= WHAT THIS TASK INVOLVES =
Wherever a line in the material contains the word "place", copy that line.

= MATERIAL PROVIDED =
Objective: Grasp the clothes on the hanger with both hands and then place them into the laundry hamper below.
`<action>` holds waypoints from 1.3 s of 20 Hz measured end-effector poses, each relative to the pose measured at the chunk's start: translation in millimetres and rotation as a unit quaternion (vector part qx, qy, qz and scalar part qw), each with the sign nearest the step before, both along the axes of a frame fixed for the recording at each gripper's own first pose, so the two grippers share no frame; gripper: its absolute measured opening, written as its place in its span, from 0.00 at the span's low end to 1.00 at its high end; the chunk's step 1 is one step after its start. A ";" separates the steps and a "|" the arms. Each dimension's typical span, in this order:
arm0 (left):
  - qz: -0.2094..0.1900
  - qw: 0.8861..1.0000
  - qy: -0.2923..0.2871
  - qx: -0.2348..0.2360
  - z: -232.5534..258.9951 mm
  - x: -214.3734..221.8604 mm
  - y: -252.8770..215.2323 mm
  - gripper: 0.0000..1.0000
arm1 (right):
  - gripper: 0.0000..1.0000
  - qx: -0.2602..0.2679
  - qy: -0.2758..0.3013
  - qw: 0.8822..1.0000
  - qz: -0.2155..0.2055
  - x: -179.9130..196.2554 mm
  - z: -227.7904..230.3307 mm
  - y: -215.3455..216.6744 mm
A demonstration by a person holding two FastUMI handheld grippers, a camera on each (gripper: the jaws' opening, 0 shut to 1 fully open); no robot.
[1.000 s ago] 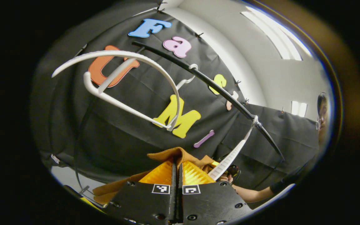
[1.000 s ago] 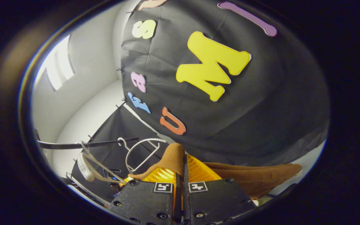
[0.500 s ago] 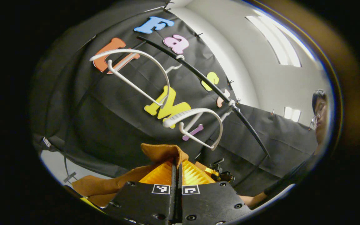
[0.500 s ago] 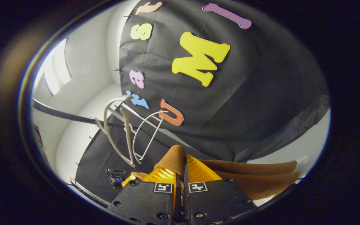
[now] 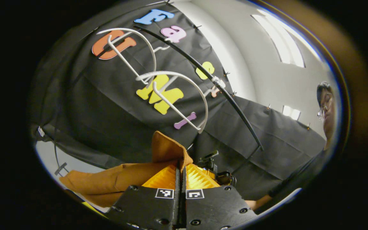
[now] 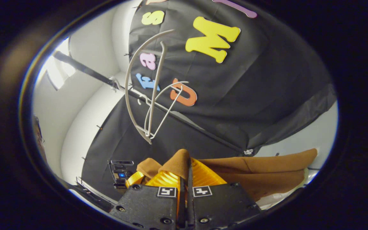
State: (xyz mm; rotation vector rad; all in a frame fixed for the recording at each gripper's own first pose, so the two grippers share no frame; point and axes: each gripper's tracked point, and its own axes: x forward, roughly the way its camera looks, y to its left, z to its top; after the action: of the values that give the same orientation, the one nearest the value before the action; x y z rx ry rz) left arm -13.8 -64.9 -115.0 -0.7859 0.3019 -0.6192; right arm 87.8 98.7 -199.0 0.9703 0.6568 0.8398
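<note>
Now both tongs are pointing upward toward the rail (image 5: 203,68) w/ two white hangers (image 5: 174,95). Left tongs (image 5: 180,171) are pinching a fold of the brown garment (image 5: 168,150), fingers pressed together on it; cloth is trailing off to the left side of the left gripper view. Right tongs (image 6: 185,172) are likewise clamping the garment (image 6: 177,163), fabric stretching away to the right. In the left gripper view the other tongs (image 5: 217,174) are sitting just beside, a forearm (image 5: 257,203) reaching in low.

Brown garment (image 5: 113,182) runs past the picture's edge.
</note>
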 end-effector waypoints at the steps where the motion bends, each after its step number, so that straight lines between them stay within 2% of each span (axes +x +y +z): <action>1: -0.009 1.000 -0.005 0.008 5.7 -5.5 -8.8 0.00 | 0.06 0.004 -0.007 1.000 0.007 -3.9 7.9 9.0; 4: -0.028 0.999 -0.025 0.019 19.7 -15.9 -26.5 0.00 | 0.06 0.021 -0.034 0.998 0.040 -23.5 34.8 30.2; 7: -0.014 0.999 0.007 0.034 -9.6 -9.1 -25.5 0.00 | 0.06 -0.006 -0.009 0.999 0.043 -31.4 5.1 34.8; 11: 0.013 0.994 0.092 0.049 -86.8 -7.7 -11.5 0.00 | 0.06 -0.034 0.086 0.995 0.041 -28.8 -84.3 44.7; 14: 0.044 0.985 0.156 0.053 -145.1 -0.7 -2.2 0.00 | 0.06 -0.065 0.159 0.985 0.028 -26.2 -152.0 54.8; 16: 0.061 0.972 0.210 0.087 -190.0 -2.6 6.3 0.00 | 0.06 -0.112 0.211 0.971 0.008 -25.9 -202.8 59.2; 18: 0.063 0.954 0.256 0.140 -232.7 -7.6 10.6 0.00 | 0.06 -0.182 0.251 0.951 -0.008 -27.7 -252.3 55.3; 19: 0.067 0.939 0.288 0.175 -249.1 -5.6 15.6 0.00 | 0.02 -0.221 0.270 0.937 -0.004 -33.3 -268.8 48.4; 20: 0.060 0.920 0.329 0.205 -270.0 -10.6 16.7 0.00 | 0.06 -0.254 0.283 0.925 0.002 -40.1 -286.8 41.7; 21: 0.043 0.898 0.375 0.225 -289.3 -19.5 12.7 0.01 | 0.28 -0.296 0.287 0.911 0.012 -49.8 -302.3 29.2; 22: 0.037 0.880 0.407 0.242 -303.3 -30.7 11.4 0.22 | 0.31 -0.333 0.280 0.900 0.016 -55.7 -312.3 14.4; 23: 0.037 0.868 0.419 0.264 -310.3 -34.9 10.5 0.43 | 0.45 -0.365 0.270 0.891 0.019 -53.8 -312.5 3.6; 24: 0.032 0.863 0.419 0.281 -308.3 -36.8 11.6 0.45 | 0.51 -0.384 0.256 0.887 0.014 -48.1 -304.4 -1.0; 25: 0.032 0.862 0.412 0.293 -311.2 -40.2 11.1 0.58 | 0.61 -0.404 0.242 0.882 0.010 -41.3 -290.0 -6.3; 26: 0.029 0.861 0.406 0.305 -307.4 -38.2 17.8 0.70 | 0.66 -0.420 0.222 0.880 0.004 -36.7 -280.5 -13.6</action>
State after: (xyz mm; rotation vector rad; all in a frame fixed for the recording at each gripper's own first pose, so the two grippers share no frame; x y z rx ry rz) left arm -52.0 -47.1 -422.4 -0.3906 1.1868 -0.0716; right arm 51.2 85.1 -479.6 0.3442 1.2854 0.2510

= EXERCISE OUTPUT =
Objective: Grasp the clothes on the hanger with both hands and then place them into the laundry hamper below.
`<action>` holds waypoints from 1.3 s of 20 Hz measured end-effector poses, each relative to the pose measured at the chunk's start: translation in millimetres and rotation as a unit quaternion (vector part qx, qy, qz and scalar part qw), each with the sign nearest the step before, both along the axes of a frame fixed for the recording at each gripper's own first pose, so the two grippers share no frame; gripper: its absolute measured opening, written as its place in its span, from 0.00 at the span's low end to 1.00 at its high end; the chunk's step 1 is one step after its start. A ";" separates the steps and a "|" the arms. Each dimension's typical span, in this order:

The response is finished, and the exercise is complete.